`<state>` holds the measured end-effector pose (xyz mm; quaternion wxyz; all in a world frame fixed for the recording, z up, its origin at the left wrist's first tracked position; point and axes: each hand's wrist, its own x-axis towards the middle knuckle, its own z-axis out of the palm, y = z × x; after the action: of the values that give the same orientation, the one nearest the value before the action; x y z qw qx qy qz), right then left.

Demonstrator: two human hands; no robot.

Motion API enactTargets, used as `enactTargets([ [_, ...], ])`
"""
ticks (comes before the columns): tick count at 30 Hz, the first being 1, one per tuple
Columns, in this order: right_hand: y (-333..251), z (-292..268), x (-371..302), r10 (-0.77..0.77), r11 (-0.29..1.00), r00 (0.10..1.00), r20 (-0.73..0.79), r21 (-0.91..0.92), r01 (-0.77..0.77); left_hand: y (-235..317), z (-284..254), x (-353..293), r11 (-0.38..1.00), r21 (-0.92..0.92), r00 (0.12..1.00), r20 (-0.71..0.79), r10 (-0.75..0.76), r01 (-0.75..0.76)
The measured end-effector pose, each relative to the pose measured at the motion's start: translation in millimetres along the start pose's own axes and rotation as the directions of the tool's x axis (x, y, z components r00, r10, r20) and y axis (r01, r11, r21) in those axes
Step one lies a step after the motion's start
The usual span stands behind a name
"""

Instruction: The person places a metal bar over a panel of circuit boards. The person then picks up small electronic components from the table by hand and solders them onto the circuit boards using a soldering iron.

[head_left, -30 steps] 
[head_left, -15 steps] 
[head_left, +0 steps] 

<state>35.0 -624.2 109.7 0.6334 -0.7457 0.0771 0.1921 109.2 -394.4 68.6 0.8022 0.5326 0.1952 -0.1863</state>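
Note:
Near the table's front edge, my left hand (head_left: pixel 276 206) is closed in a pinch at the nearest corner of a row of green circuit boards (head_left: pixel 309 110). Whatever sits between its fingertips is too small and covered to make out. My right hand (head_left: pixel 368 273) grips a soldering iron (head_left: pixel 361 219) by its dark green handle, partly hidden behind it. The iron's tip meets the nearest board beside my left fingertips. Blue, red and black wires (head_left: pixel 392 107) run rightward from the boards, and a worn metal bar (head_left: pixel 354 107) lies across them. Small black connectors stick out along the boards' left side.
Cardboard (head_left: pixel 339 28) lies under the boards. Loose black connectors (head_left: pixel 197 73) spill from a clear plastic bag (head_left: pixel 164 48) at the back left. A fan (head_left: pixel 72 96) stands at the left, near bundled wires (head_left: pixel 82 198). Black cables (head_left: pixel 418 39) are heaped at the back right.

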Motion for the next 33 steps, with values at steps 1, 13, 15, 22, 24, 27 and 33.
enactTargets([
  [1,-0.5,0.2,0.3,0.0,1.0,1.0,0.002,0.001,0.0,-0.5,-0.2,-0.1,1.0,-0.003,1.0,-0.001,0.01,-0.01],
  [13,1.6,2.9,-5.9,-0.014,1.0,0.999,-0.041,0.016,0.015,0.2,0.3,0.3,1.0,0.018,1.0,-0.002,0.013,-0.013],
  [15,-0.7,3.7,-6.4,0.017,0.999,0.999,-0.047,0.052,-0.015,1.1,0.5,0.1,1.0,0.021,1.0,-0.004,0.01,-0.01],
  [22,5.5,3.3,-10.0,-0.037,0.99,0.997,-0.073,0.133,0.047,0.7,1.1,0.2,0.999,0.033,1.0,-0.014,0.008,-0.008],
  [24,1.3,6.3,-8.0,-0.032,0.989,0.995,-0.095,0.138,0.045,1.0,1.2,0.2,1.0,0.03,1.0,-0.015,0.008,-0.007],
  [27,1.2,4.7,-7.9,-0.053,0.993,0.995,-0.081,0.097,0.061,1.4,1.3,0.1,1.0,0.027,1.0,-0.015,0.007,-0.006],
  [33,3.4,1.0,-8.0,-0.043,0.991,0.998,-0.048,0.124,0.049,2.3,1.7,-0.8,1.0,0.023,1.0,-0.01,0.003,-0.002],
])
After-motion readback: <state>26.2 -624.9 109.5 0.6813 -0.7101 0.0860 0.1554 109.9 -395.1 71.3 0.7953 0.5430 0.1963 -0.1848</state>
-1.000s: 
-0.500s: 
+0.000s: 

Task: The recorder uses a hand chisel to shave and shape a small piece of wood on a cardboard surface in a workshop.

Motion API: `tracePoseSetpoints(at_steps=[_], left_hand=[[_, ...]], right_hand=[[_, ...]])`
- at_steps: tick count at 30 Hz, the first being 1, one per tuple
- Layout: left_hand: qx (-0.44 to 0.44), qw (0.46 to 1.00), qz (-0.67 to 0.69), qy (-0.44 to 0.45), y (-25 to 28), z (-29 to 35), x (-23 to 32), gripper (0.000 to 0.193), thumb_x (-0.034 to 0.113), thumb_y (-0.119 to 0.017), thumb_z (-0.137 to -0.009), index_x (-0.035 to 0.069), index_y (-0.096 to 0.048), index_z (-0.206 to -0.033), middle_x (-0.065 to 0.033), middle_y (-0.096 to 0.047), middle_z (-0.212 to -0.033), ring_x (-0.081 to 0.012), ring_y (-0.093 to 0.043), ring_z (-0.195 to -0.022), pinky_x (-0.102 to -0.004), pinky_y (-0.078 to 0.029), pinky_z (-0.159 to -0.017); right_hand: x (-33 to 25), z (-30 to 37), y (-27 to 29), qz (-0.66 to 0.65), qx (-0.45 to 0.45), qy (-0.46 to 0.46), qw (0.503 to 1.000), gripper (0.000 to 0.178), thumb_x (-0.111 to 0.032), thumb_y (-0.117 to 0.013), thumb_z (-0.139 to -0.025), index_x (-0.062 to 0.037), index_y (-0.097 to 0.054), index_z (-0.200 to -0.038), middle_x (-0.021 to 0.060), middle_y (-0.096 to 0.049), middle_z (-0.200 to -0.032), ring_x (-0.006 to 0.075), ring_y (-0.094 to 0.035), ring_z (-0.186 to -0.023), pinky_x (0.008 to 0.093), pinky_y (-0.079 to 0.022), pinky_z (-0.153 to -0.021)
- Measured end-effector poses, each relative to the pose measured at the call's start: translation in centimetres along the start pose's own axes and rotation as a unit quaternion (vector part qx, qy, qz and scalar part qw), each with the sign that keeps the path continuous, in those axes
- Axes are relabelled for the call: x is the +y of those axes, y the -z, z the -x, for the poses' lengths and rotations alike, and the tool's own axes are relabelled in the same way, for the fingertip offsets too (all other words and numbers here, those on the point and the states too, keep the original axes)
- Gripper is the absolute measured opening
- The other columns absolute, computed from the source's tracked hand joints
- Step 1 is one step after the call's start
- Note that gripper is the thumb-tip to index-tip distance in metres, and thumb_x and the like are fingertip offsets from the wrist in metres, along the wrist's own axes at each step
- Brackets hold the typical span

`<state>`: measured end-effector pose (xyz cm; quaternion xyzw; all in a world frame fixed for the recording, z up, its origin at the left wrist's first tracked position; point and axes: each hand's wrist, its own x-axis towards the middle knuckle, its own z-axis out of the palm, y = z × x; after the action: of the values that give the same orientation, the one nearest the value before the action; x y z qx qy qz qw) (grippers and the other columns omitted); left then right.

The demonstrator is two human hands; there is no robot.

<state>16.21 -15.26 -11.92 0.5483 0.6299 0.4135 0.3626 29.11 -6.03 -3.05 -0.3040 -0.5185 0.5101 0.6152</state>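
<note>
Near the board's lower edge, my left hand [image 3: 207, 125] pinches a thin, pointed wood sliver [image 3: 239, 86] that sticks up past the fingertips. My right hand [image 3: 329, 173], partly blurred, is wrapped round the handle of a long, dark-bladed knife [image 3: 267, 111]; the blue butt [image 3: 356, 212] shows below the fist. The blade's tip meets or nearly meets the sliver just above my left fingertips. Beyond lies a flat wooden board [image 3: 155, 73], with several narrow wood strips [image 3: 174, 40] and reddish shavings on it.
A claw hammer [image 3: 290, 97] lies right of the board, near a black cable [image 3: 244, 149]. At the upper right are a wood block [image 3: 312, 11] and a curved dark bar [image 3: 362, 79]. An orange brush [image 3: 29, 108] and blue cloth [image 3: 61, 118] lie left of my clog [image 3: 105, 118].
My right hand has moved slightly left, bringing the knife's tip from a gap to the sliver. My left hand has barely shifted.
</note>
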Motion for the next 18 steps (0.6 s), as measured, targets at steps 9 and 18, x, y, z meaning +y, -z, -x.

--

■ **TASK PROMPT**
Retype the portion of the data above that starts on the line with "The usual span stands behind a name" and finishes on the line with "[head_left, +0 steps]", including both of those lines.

■ **TASK ANSWER**
The usual span stands behind a name
"""

Instruction: The person places a metal bar over a panel of circuit boards. The person then picks up small electronic components from the table by hand and solders them onto the circuit boards using a soldering iron.

[head_left, -30 steps] 
[head_left, -15 steps] 
[head_left, +0 steps] 

The output is complete as shown.